- Born: 1949 Brixton, south London
- Died: May 15, 2016 (aged 67) Laos
- Education: Imperial College, London
- Occupations: Technologist, Engineer/Physicist
- Employer(s): RCA, IBM, Warner Brothers, Paramount Pictures
- Spouse: Patricia Wilkinson (m. 1972-2009)
- Awards: Fellow of Optical Society of America, 1984; Fellow of IEEE 2001;

= Alan E. Bell =

British technologist central to the development of the universal DVD format

Alan Edward Bell was a technologist who played a central role in developing the universal DVD format and the DVD copy protection system. He worked at RCA, IBM, Warner Bros. Studios, and Paramount Pictures before co-founding WR Entertainment.

==Background, Education, and Death==

Alan Bell was born in Brixton, south London, around 1949. His parents, Ivy (nee Smith) and Ted were a factory worker and a printer, respectively. The family moved to Crawley, West Sussex, in 1957 where Bell attended Thomas Bennett comprehensive school.

Bell studied at Imperial College, London, gaining a first class degree in physics in 1969. He was awarded a PhD degree in 1973 also from Imperial College for experimental work on the low-temperature magnetic and electrical properties of dilute alloys (Kondo effect) working under A. D. Kaplin. He then received a Sarnoff Fellowship to visit RCA Laboratories at Princeton, N.J. as a postdoctoral researcher working, for nine months, on liquid crystals using optical Raman scattering to determine the molecular ordering of the nematic phase.

Bell was married to Patricia (nee Wilkinson) from 1972 until their divorce in 2009. They had two children, Geoffrey and Melissa.

In May 2016, Bell was killed in a motorcycle accident while on vacation in Laos.

==Career==

In 1974, Bell completed his postdoc and joined the technical staff at the RCA David Sarnoff Research Center. His research focussed on improving the recording characteristics of metallic recording media. The research led to the development of broadcast-quality optical video recording, the RCA videodisc.

Bell served as a Senior Scientist for Exxon’s Central Research Laboratory.

From 1982 to 2000, he worked for IBM Almaden Research Center. He was instrumental in the unification of the competing formats that resulted in the introduction of DVD and was a member of IBM's digital media team focused on copy protection technologies. The method and format were agreed between IBM, Intel, Matsushita, and Toshiba.

In 2000, Bell was named Executive Vice President of Technology at Warner Bros., Technical Operations.

In 2007, Bell became Executive Vice President and Chief Technology Officer for Paramount Pictures.

In September 2009, Bell co-founded WR Entertainment with six other founders James F. Cardwell, Ryan Wiik, Duane M. Eberlein, Øyvind Holm-Johnsen, Steinar Larsen and Michael Joseph Smith.

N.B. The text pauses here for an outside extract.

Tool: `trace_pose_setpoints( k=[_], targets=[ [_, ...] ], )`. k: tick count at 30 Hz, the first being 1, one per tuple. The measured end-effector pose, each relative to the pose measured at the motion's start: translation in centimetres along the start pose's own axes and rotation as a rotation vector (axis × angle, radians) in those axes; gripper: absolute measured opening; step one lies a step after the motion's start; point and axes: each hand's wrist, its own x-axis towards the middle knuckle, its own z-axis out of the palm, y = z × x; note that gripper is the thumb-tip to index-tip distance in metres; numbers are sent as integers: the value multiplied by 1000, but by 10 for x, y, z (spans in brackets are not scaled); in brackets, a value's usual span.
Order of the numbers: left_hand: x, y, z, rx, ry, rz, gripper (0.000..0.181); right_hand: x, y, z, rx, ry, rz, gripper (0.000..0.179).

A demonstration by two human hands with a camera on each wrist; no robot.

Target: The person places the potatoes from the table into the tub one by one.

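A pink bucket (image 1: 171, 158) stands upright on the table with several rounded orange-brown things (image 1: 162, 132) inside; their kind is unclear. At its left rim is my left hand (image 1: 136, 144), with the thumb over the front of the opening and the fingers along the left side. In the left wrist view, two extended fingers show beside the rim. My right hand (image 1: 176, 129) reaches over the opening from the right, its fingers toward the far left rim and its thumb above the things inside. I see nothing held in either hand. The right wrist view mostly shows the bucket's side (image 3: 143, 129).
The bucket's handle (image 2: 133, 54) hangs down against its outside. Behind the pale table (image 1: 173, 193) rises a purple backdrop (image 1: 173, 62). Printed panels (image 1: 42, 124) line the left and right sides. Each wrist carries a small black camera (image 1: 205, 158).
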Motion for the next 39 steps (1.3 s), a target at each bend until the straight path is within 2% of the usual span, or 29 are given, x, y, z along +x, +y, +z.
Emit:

Alan Bell is most recognized for his role in the unification of the DVD format, and also led the negotiations that led to the development of DVD copy protection, without which the major studios would not have released content to DVD.

==Awards and recognition==

In 1975, Bell received an RCA Laboratories Achievement Award.

In 1984, he became a Fellow of the Optical Society of America for his contributions to the DVD format.

In 2001, Bell became a fellow of the IEEE "for developments in optical data storage applications and technology".

Bell has authored or coauthored 29 issued US patents and numerous scientific papers.